One site in Canton, Massachusetts will get Solar Treatment of 5.6 megawatts of solar photovoltaic panels over the top of a capped landfill along with Southern Sky Renewable Energy.Which is expected to generate $70 million in combined savings and revenue over the next 25 years. The report says it will be the largest solar installation in New England once completed.

The land lay unused until last year, when the town decided to turn it into a largest solar power array

“Capped landfills have turned out to be a prime location for solar panels since they tend to be raised, can’t be built on and have to be clear of trees to protect the integrity of the lining.”

Across the state many communities including Attleboro and Norfolk, are planning to install solar panels on their landfills. Norfolk expects to save about $250,000 a year in energy costs from a solar energy project – also by Constellation Energy – planned for the former town landfill site off Medway Branch Road.

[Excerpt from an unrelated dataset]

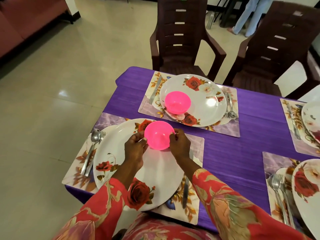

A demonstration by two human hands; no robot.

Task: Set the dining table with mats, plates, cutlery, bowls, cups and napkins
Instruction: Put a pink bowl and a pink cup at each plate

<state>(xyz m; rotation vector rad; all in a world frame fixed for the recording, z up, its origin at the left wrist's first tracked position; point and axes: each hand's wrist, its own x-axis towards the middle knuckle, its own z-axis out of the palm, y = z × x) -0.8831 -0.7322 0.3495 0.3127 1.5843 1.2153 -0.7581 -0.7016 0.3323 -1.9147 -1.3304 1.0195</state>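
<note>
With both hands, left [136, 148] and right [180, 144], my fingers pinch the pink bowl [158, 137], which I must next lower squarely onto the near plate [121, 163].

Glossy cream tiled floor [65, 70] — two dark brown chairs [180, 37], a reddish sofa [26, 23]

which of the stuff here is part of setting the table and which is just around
Part of the job:
- pink bowl, held by left hand and right hand
- near plate
- far plate with second bowl
- place mats
- spoon, knife

Just around:
- two brown chairs
- sofa
</note>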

In Norton, a firm last year had been looking into a solar energy farm at the townn’s capped Hill Street landfill. Voters at a June 2009 special town meeting authorized selectmen to lease the landfill for a solar project.

Southern Sky Renewable Energy, the company that installs the 24,000, 3-foot by 5-foot panels, are expected to generate up to 5.6 megawatts of power by 2012. The key to the project’s finances is the state’s Solar Renewable Energy Certificates program, established to help the state reach a goal of producing 250 megawatts of solar power by 2017. The state is currently producing about 76 megawatts.

Southern Sky Managing Director Frank McMahon said the project is the company’s first on a landfill.

“We’re hoping to start construction in late spring, based on snow and a final agreement with NStar,” said McMahon, referring to the utility that will buy the power.

To guarantee the value of the credits, the state sets a minimum of about $285 for each credit, although the price can rise as high as $550.

A one megawatt project can produce about 1,140 megawatt hours of power a year. If those 1,140 credits were auctioned at the minimum of $285 each, that would translate into nearly $325,000 in credits annually.